La Commission européenne prévoit une réforme radicale des marchés financiers afin de renforcer l'UE face à Wall Street. Comme le rapporte Politico, la Commission prévoit de dévoiler en décembre un vaste ensemble de changements qui redéfiniront les règles applicables aux marchés financiers dans toute l'Union et créeront un marché unique destiné à concurrencer le modèle américain.

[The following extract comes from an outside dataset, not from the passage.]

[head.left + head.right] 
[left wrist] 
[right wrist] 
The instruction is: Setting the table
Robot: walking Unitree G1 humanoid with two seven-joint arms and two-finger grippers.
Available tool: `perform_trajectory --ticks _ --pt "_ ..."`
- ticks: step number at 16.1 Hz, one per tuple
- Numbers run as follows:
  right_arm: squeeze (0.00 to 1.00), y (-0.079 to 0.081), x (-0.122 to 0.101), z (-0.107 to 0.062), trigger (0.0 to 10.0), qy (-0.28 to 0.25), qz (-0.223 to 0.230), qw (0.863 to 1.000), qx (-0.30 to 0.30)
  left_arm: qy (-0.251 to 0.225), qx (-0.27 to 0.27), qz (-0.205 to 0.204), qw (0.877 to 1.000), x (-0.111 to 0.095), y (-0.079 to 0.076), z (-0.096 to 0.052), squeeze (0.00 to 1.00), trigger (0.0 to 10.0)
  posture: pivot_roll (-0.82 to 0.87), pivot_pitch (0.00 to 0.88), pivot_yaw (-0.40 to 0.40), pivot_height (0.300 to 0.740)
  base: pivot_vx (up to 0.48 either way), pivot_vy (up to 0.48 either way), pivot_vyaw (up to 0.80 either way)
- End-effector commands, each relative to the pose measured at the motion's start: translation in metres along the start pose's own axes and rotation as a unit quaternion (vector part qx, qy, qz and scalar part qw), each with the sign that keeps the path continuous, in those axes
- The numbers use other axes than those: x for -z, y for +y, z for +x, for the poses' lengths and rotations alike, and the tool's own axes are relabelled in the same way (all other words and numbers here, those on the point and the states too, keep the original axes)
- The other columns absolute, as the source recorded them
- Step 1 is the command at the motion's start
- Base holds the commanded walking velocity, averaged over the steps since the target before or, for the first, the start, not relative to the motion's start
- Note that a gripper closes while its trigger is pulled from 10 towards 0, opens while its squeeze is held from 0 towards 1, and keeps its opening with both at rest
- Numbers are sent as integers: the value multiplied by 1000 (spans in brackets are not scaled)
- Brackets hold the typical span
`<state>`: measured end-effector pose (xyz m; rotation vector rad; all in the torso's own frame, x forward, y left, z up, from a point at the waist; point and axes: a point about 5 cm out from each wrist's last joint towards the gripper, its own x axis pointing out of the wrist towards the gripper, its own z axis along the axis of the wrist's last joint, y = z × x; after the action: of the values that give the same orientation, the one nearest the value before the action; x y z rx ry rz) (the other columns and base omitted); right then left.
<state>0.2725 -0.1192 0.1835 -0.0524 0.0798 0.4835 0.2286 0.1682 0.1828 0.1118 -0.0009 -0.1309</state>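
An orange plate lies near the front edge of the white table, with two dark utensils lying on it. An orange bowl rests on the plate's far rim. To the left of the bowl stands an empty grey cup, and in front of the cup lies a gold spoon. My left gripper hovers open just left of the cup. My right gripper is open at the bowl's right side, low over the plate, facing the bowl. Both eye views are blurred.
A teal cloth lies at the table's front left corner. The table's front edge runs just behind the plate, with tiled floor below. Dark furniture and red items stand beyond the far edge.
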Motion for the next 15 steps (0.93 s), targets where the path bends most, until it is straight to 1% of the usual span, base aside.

Les trois sources auxquelles Politico s'est adressé ont déclaré que la proposition inclurait des changements à au moins 10 lois, allant de la réglementation des produits d'investissement et des crypto-monnaies à des ajustements de la structure du système financier européen. Politico note que l'objectif principal est d'augmenter la disponibilité des investissements pour une industrie européenne qui lutte pour rester à la hauteur de ses concurrents à croissance rapide aux États-Unis et en Chine.

Les marchés américains disposent de beaucoup plus de capitaux pour les petites entreprises, ce qui incite souvent les start-ups européennes à s'installer aux États-Unis. Le serveur souligne que Bruxelles tente d'inverser cette tendance et considère qu'un marché des capitaux ouvert est la clé d'une intégration économique plus profonde dans l'UE, mais les changements sont susceptibles de déclencher des conflits politiques entre les États membres, car certains pays s'opposent à une supervision centralisée de l'UE.

La proposition a été présentée la semaine dernière lors d'une session à huis clos de trois heures pour les représentants des États membres et du Parlement européen. Les changements affecteront les principales réglementations - MiFID, MiFIR, EMIR, AIFMD, UCITS, CSDR, MiCA et le fonctionnement de l'ESMA.

La Commission envisage de transférer la surveillance des entreprises opérant sur les marchés financiers du niveau national au niveau central, sous l'égide de l'AEMF. Le serveur souligne que cette mesure est politiquement sensible - les petits pays comme le Luxembourg et l'Irlande s'inquiètent du transfert de leurs entreprises, tandis que la France est le principal partisan de la centralisation.

Selon Politico, l'AEMF serait dotée d'un conseil d'administration indépendant et d'un financement basé sur des frais plus importants de la part de l'industrie. La surveillance des crypto-monnaies et des grands échanges transfrontaliers, des chambres de compensation et des dépositaires centraux serait confiée à un organe central de l'UE. Le paquet devrait être publié en décembre et discuté lors d'un sommet de l'UE le même mois, et il s'agira d'une question politiquement sensible.